::: INFORMATION SHOWN :::

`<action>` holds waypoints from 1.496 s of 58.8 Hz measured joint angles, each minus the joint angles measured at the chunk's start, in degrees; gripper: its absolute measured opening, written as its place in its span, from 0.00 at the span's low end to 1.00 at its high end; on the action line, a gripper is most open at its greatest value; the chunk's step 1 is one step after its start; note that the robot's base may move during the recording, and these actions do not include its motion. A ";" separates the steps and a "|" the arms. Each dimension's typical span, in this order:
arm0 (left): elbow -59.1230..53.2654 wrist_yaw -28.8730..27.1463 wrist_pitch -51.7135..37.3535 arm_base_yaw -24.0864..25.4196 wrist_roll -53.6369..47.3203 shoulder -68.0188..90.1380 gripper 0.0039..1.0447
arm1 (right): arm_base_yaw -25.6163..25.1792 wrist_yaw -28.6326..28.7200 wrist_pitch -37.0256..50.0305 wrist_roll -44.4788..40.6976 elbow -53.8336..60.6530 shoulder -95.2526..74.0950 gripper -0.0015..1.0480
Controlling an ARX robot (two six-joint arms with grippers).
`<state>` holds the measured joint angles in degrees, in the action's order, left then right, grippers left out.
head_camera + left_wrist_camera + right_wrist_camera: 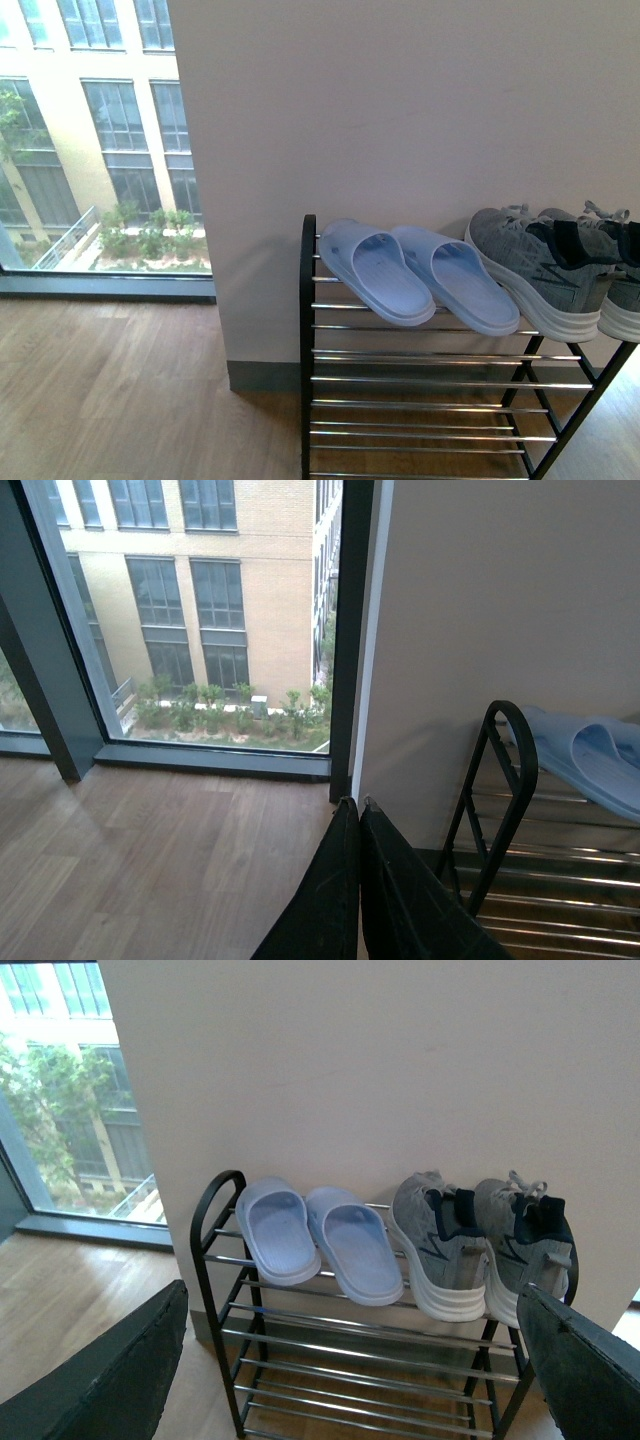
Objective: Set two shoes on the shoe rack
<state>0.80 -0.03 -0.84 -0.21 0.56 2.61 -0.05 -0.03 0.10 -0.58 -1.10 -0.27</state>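
Both sneakers (480, 1250) sit on the rack's (215, 1260) top tier beside blue slippers (315, 1240); no writing readable. Left gripper (360, 810) pressed together, right gripper (350, 1360) spread.

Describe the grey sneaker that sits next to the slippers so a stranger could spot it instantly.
Find the low black metal shoe rack with chrome bars against the pale wall. On its top tier, the grey knit sneaker with a thick white sole stands just beside the pair of light blue plastic slippers. Its twin sneaker sits at the rack's end, touching no slipper.

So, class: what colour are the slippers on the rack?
Pale blue; the slippers show best in the right wrist view.
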 joint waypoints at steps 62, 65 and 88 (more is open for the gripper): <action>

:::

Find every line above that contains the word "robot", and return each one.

`<action>` holds waypoints from 1.496 s of 58.8 Hz measured joint angles, each minus the joint angles measured at the chunk's start, in degrees; gripper: its absolute measured opening, written as its place in its span, from 0.00 at the span's low end to 1.00 at its high end; on the action line, a gripper is most open at its greatest value; the chunk's step 1 is one step after its start; note that the robot's base may move during the recording, and these actions do not include its motion. A ";" separates the steps and a "|" the arms. Each dimension's typical span, in this order:
Controlling an ARX robot (two six-joint arms with grippers).

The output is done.